I agree. I think also these people often have very low self esteem and poor self awareness - but that might not be obvious from the way they act. Narcissists for example have very low self esteem at their core, but a huge ego that tells them they are amazing and other people are the problem if they don't see it.

So if you have very poor self esteem then you cannot cope with ever being to blame or responsible for anything - basically it's survival. But you don't have the awareness to see that that is what is going on, you just see that you are the victim.

Also when you have low self esteem the changes you need to make to take control of your life can be completely overwhelming. You're just trying to hold it together today - planning something to come to fruition in a year or two is beyond your capabilities.

It all tends to come from childhood. People can think though that they had a good childhood - because it was their 'normal' - and not realise that it was actually emotionally abusive in some way and has in fact had a huge impact on their behaviour as adults. Where parents are very controlling or manipulative for example.

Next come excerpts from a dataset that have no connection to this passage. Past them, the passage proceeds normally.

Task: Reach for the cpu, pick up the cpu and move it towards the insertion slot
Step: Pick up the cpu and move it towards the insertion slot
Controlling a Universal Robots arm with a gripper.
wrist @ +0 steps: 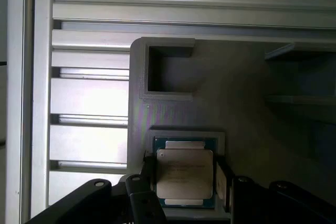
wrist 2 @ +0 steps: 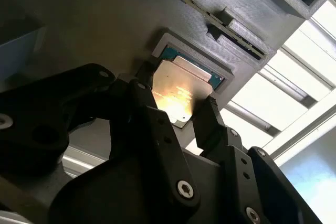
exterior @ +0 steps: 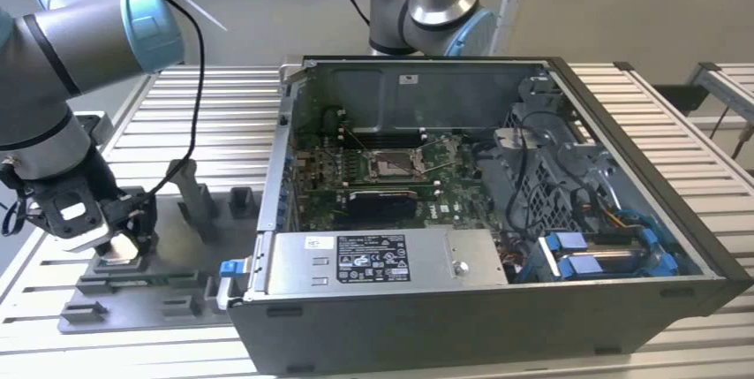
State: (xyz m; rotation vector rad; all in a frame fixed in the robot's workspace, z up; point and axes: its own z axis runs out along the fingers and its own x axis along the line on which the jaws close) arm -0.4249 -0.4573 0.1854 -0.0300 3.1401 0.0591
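Off the computer case's (exterior: 471, 326) side on the exterior view's left, the gripper (exterior: 118, 245) is hanging low over a matte grey, ribbed plastic fixture plate (exterior: 130, 289). Its black fingers (wrist 2: 210, 119) are lying flush against two opposite edges of the cpu (wrist: 185, 174), apparently pinching it. The thin square chip, silvery lid on green board, is sitting flat in its square nest (wrist: 220, 136). Reaching looks done; lifting and carrying are not. Inside the case, well apart, the metal-framed insertion slot (exterior: 391, 164) is showing its dark centre.

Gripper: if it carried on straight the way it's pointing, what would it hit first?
Most likely the cpu, lying in its recess in the grey fixture plate directly beneath the gripper; the remaining gap is unclear.
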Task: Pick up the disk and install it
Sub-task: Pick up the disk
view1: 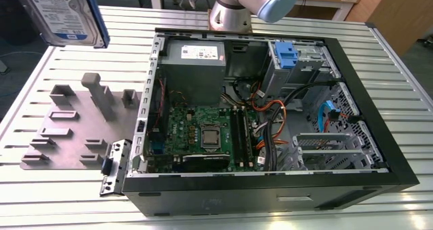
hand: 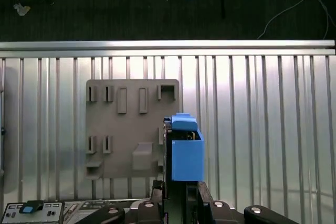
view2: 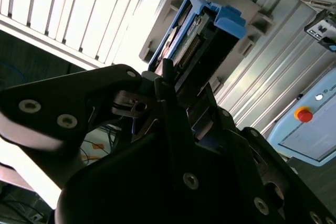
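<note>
The disk (view1: 62, 13), a silver drive with a white-and-blue label in a bright blue carrier, hangs high in the air at the exterior view's upper left, above the slatted table. In both wrist views my gripper (view2: 178, 85) (hand: 178, 192) is shut on it. The disk (hand: 184, 150) is seen edge-on, standing out from the black fingers (view2: 160, 80), with its blue carrier end (view2: 227, 18) pointing away from the wrist. Below it lies the grey fixture plate (hand: 126, 129).
An open computer case (view1: 142, 118) lies on the slatted metal table (view1: 61, 199), with motherboard, cables and a drive cage holding a blue bracket (view1: 284, 52). The grey fixture plate (view1: 74, 123) sits to the case's left. A loose metal panel (view1: 113, 166) lies by the case.
</note>
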Robot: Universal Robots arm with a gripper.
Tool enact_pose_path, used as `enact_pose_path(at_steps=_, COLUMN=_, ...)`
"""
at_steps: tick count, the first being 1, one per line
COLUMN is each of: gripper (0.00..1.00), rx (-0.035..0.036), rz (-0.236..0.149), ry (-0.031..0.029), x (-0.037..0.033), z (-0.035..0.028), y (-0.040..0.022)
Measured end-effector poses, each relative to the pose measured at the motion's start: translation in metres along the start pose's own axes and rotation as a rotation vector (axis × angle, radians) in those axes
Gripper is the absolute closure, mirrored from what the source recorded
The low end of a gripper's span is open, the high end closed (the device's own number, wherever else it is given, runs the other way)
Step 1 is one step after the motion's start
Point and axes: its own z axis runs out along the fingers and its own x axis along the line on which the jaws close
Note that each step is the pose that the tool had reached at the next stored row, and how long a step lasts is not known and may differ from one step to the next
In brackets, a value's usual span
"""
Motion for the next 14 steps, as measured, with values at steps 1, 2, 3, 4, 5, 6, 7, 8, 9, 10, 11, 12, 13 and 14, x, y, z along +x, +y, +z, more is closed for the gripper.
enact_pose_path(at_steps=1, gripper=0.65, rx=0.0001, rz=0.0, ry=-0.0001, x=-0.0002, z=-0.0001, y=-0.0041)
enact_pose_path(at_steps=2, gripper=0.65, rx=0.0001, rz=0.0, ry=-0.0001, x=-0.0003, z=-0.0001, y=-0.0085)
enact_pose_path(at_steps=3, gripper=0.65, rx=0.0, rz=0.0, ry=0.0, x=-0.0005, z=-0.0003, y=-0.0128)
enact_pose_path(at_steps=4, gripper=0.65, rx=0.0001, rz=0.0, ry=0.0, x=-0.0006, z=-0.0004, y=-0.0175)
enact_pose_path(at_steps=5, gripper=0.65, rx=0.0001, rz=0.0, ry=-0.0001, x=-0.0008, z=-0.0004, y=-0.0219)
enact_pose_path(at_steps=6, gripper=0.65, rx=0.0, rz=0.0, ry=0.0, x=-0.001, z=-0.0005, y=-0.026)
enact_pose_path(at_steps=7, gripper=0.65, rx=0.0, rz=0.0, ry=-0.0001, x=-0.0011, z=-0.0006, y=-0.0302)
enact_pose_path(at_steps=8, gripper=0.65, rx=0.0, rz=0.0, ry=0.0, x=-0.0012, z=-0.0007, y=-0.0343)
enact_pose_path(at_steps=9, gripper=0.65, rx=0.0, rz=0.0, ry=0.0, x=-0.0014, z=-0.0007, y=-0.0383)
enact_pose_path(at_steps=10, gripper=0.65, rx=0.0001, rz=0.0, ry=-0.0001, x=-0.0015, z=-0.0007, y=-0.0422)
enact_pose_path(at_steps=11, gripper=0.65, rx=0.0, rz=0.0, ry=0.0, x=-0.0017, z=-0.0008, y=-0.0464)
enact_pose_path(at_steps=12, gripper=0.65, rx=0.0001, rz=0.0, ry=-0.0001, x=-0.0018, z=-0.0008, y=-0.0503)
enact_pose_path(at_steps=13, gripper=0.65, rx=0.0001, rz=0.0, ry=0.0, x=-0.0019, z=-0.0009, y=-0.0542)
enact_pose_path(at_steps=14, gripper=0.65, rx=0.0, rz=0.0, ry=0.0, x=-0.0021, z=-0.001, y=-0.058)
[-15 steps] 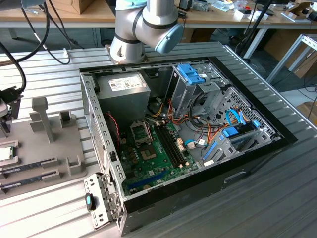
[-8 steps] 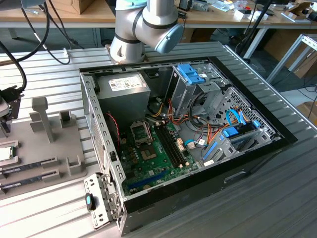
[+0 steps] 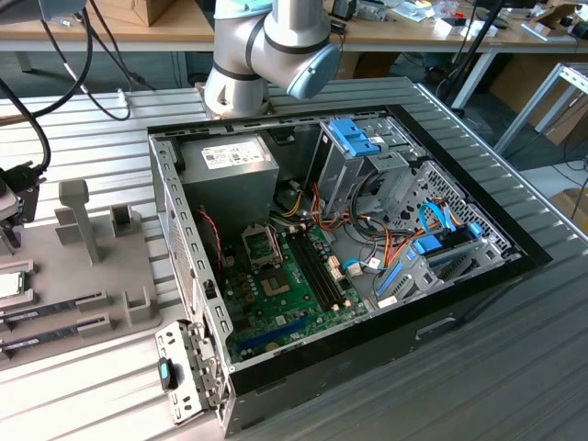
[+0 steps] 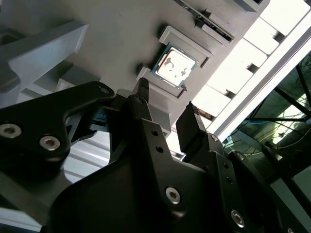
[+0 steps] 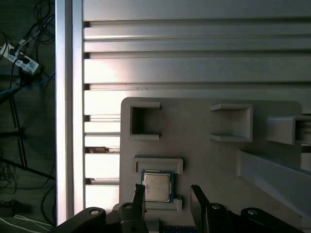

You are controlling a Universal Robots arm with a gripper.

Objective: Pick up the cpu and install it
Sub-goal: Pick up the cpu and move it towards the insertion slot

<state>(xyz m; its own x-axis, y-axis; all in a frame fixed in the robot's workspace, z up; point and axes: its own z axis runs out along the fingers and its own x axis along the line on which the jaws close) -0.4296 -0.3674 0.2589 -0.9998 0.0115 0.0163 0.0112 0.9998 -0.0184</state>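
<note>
- The cpu (image 5: 157,187), a small flat square chip with a silver metal top and a green rim, lies flat and silver side up in a shallow pocket of the pale grey moulded holder plate (image 5: 194,160). Raised lips at two opposite edges pin it in one known spot, probably so the arm can find it without searching.
- The chip's other two edges have no lip, seemingly to leave room for a grip.
- The black two-fingered gripper (image 4: 167,109) hangs over that pocket with its fingers (image 4: 143,97) spread and nothing between them. The gap is wider than the chip and runs across the bare edges. Whether the tips touch the plate I cannot tell.
- In the exterior view the plate sits at the exterior view's left on the ribbed aluminium table (image 3: 92,138), apart from the open black desktop computer case (image 3: 386,354). The case lies on its side, so the green motherboard (image 3: 285,285) and its metal-framed socket (image 3: 260,246) face upward for access from above.
- Two long narrow dark memory sticks (image 3: 55,308) rest in slots on the same plate, near the cpu.
- The pick-up is not yet made.
</note>
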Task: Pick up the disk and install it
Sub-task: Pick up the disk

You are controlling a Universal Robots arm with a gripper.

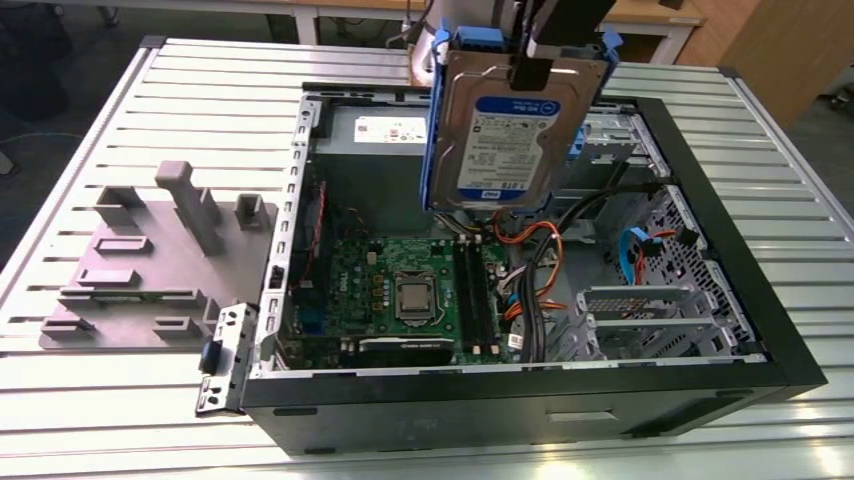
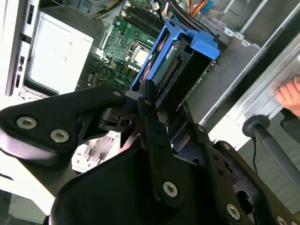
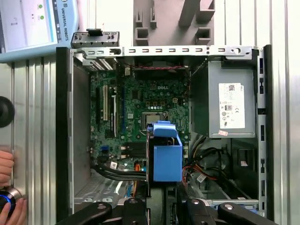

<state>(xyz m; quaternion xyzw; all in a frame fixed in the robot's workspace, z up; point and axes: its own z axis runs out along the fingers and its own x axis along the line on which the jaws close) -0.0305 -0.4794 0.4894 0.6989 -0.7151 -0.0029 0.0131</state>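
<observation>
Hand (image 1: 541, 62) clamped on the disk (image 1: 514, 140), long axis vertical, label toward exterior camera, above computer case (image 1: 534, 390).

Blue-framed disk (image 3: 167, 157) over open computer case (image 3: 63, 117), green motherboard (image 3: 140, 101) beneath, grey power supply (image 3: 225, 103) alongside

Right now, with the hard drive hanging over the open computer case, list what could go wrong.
1. The gripper grips the hard drive only near its top edge; a slip could drop it onto the motherboard.
2. Loose orange cables inside the case could snag the blue carrier on the way down.
</observation>
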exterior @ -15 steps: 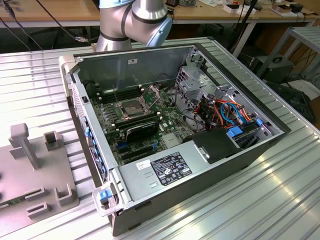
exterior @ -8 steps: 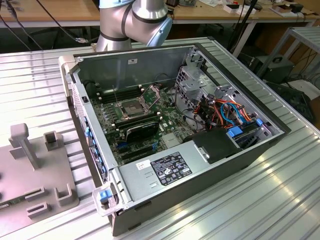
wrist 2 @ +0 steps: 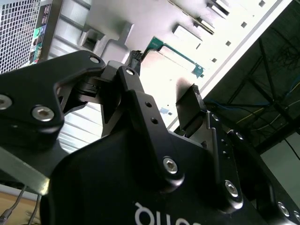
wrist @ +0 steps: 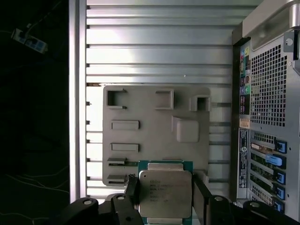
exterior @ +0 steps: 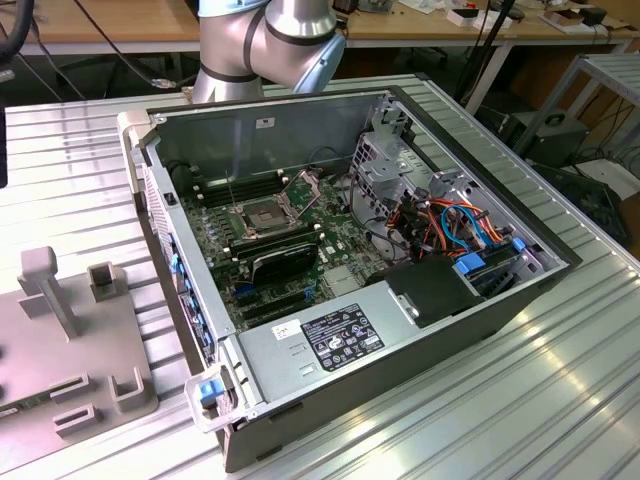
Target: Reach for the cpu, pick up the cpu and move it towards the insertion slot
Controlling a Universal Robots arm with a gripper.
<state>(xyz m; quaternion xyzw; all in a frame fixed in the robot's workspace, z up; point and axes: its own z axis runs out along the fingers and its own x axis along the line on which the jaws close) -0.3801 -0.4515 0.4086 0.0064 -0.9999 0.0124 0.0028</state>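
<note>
Your ribbed aluminium bench (exterior: 560, 380) carries an open grey desktop computer case (exterior: 460, 320) lying on its side in the exterior view, with the grey robot arm (exterior: 265, 40) rising behind its far wall. Inside the case sits the green motherboard (exterior: 335, 255). The insertion slot (exterior: 262, 216), a square socket with a silvery metal frame and dark centre, lies toward the exterior view's left of that board with its thin bracket (exterior: 303, 187) tilted up beside it. A black rectangular expansion card (exterior: 283, 262) sits just in front of the socket. Orange and blue cables (exterior: 455, 222) bundle at the exterior view's right end of the case.

On the bench at the exterior view's left, well apart from the socket, you have a flat grey plastic fixture plate (wrist: 154, 136) with raised pockets and pegs. In the first wrist view it lies beside the case's perforated rear panel (wrist: 267, 89).

Your black end effector (wrist: 164, 192) is closed on the cpu (wrist: 165, 193), a small thin square chip with a pale silvery-beige metal face on a green edge. One black finger (wrist: 132, 190) presses each side of it. The chip is held over the near edge of the fixture plate, outside the case. In the second wrist view the end effector body (wrist 2: 140, 178) is seen from behind, with the chip's green edge (wrist 2: 176, 51) visible past the fingertips.
</note>
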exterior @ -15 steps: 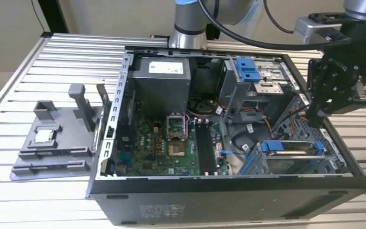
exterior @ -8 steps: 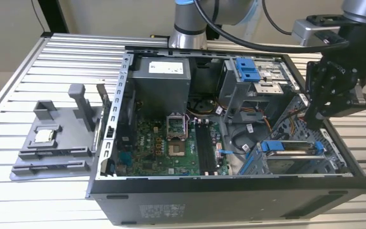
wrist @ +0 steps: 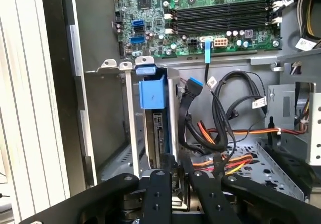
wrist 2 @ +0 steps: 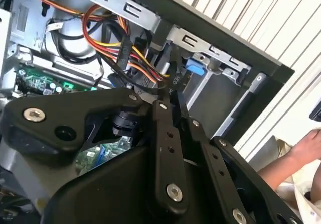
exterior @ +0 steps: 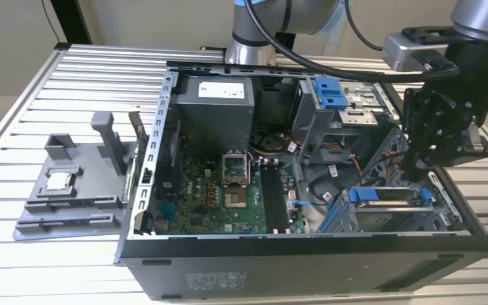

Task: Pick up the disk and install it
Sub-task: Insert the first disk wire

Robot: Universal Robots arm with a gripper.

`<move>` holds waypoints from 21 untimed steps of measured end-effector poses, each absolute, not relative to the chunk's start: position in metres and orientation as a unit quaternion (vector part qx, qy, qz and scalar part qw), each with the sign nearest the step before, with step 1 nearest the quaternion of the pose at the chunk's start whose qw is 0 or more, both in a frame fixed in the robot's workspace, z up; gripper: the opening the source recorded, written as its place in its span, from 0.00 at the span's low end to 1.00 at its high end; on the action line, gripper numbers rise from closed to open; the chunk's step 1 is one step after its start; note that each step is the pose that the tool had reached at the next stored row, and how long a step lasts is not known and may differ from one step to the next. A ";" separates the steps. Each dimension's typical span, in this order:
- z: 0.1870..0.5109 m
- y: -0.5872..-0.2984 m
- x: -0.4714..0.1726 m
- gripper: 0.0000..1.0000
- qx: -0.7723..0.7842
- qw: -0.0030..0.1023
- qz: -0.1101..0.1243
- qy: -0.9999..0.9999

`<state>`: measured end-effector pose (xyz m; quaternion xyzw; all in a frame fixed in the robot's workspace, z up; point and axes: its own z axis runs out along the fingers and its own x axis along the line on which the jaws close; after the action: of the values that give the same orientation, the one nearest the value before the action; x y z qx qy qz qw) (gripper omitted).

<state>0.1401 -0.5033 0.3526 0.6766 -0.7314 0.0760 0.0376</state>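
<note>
The disk [exterior: 386,201] already sits in the drive bay [exterior: 396,222] at the exterior view's lower right, so installation looks nearly done; the pincer [exterior: 417,166] hangs just above it, and I cannot tell whether it is clenched or released

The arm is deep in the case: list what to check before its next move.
1. The disk sits in the drive bay: ok.
2. Its blue carrier is on: ok.
3. The gripper is right by the disk: ok.
4. The disk is fully seated: cannot tell.
5. The cables are clear of the gripper: cannot tell, they run close beside it.
6. The hand is outside the case: ok.
</note>
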 end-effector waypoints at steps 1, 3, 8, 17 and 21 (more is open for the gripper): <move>0.352 -0.505 0.139 0.00 0.677 0.036 0.075 -0.731; 0.351 -0.509 0.138 0.00 0.678 0.031 0.075 -0.731; 0.350 -0.513 0.136 0.00 0.680 0.014 0.080 -0.728; 0.344 -0.516 0.130 0.00 0.686 0.004 0.075 -0.724; 0.344 -0.518 0.129 0.00 0.685 -0.021 0.054 -0.726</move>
<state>0.1287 -0.5184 0.3443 0.6852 -0.7260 0.0540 -0.0210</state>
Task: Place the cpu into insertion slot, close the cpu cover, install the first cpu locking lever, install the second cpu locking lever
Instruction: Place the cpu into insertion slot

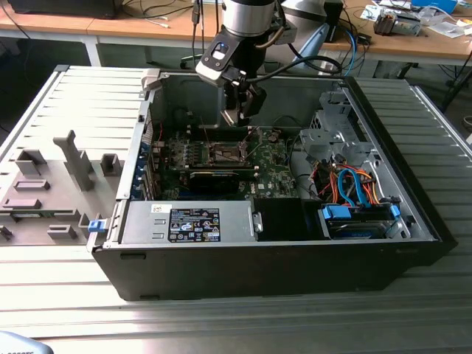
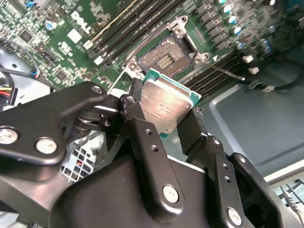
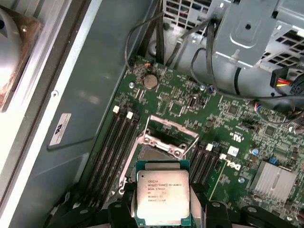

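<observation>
Second wrist view: jaws pinching cpu (image 2: 168,107), its edges partly hidden; insertion slot (image 2: 166,54) uncovered, apart

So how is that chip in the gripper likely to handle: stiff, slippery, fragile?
The chip looks flat and rigid, so probably stiff. Its smooth metal face, pinched at two edges by the gripper, could slip or twist. Small and thin, it is likely light, yet easy to damage if knocked on the socket.
</observation>
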Controlling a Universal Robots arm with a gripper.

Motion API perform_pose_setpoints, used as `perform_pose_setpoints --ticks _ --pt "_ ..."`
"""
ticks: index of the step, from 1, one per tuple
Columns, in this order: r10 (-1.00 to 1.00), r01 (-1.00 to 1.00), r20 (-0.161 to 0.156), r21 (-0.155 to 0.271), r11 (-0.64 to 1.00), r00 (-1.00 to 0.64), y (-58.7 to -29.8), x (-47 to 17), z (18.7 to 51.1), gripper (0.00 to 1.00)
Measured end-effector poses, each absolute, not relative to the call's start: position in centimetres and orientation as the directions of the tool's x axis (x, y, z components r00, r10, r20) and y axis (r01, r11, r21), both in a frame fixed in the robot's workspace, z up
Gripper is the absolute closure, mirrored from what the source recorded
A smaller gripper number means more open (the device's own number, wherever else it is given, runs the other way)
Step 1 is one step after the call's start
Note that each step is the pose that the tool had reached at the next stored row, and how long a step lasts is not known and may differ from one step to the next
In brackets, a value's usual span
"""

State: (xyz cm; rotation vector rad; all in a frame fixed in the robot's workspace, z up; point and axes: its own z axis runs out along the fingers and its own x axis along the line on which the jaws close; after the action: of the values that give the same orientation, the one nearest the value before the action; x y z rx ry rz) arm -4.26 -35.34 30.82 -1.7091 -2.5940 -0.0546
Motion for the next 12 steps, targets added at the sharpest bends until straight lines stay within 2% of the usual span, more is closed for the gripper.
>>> perform_pose_setpoints --ticks 12 --pt "0.923 0.924 0.047 0.009 0.381 -0.381 -35.34 -4.26 30.80 0.46"
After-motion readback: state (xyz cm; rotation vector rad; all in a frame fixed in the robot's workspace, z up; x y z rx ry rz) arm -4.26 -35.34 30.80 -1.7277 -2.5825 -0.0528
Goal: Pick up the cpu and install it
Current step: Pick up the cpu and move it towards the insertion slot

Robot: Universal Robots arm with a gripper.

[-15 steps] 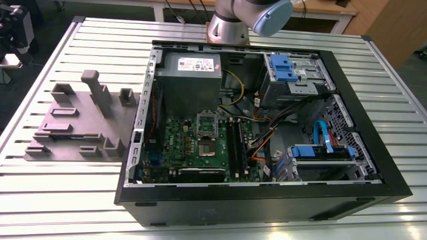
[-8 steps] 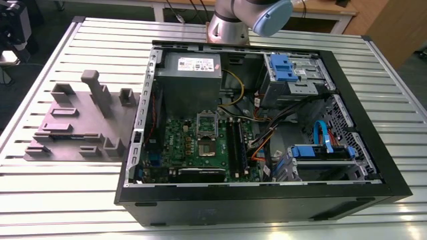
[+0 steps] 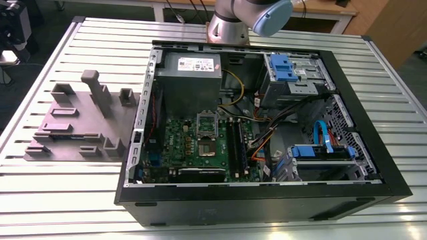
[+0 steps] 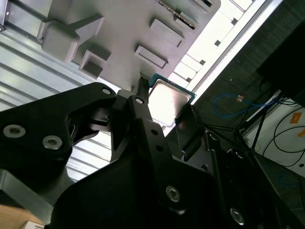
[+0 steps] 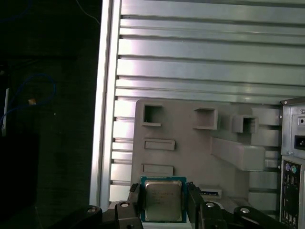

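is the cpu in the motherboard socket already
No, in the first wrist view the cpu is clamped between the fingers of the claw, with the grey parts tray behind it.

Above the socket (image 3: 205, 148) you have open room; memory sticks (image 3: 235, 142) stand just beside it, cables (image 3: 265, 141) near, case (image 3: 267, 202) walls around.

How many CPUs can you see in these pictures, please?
1: the cpu, gripped by the claw in both wrist views, by the grey parts tray. Another could be hidden inside the computer case.
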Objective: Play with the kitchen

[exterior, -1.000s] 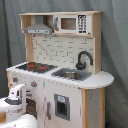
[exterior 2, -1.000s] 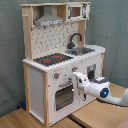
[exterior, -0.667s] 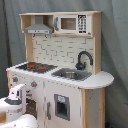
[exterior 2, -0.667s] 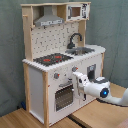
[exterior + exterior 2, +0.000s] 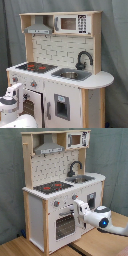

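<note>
We see the kitchen [image 5: 57, 70] standing upright in both exterior views, its base on a wooden surface [image 5: 95, 240] in the second exterior view. On its worktop the red-ringed hob [image 5: 52, 187] lies toward the second exterior view's left, the sink [image 5: 82, 178] with its black faucet [image 5: 75, 167] toward the second exterior view's right. The grey hood [image 5: 38, 29] hangs above the hob, in front of the pegboard back [image 5: 52, 165].

Our gripper [image 5: 79, 206] reaches in from the second exterior view's right and sits at the front of the kitchen, just above the windowed oven door [image 5: 64, 225], near the knobs [image 5: 56, 204]. We cannot tell whether the fingers are apart or together, nor whether they touch the front panel. In the first exterior view the arm [image 5: 11, 102] shows at the lower left, in front of the oven door.
</note>
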Robot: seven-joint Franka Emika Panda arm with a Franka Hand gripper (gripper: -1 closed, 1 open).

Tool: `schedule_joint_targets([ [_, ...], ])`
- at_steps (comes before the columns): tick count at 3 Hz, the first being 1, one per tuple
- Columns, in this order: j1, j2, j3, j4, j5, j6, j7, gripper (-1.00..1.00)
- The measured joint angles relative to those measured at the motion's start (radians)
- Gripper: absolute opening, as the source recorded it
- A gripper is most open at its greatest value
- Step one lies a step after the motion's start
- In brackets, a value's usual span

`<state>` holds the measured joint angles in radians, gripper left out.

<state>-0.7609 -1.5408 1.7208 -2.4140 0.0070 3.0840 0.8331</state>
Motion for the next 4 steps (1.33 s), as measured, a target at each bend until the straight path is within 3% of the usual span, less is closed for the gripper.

TheHoover · 18/11/2023 08:08

I agree with what @pickledandpuzzled wrote. I think it’s partly how some humans are wired and partly from their upbringing / conditioning. People with a victim mindset tend to be entirely unaware that they have this even though it controls their entire way of thinking. Once someone has self awareness it’s entirely possible to break free from victim mentality but as someone upthread wrote, some people are very comfortable believing that others are to blame for whatever’s wrong in their life and they will probably never change.

Crimpolene · 18/11/2023 08:41

As other posters said I think it can often be that a person was, at one point, a victim and they never moved on. That became their identity. It’s fine when it’s centred around the time they are actually being victimised but that identity becomes core to their being, it can really erode who they are. A hard life can make a hard heart.

LolaSmiles · 18/11/2023 13:21

The person I know who is like that has no ability to take responsibility for their own behaviour, either because they're deliberately a gaslighting self-centred pain in the arse, or they genuinely are unable to function as a normal adult does and are stuck in petulant child mode.

I think it's a mix of the two.

I've never known someone have quite the endless run of issues with friends, partners, family, colleagues, managers etc

SavBlancTonight · 18/11/2023 13:38

Narcissists, especially covert narcissists, often have a victim mentality. From what I have read, they are most likely formed as a result of a combination of being pre-disposed to narcissim (genetic?), and genuine trauma in childhood.

Certainly that's true for the people like this I know . Interestingly, both my mother and MIL display some traits, but minor. Both did have trauma as children- but not as much.

TheLurpackYears · 18/11/2023 13:38

Neuro diversity? Being gaslight by those around them?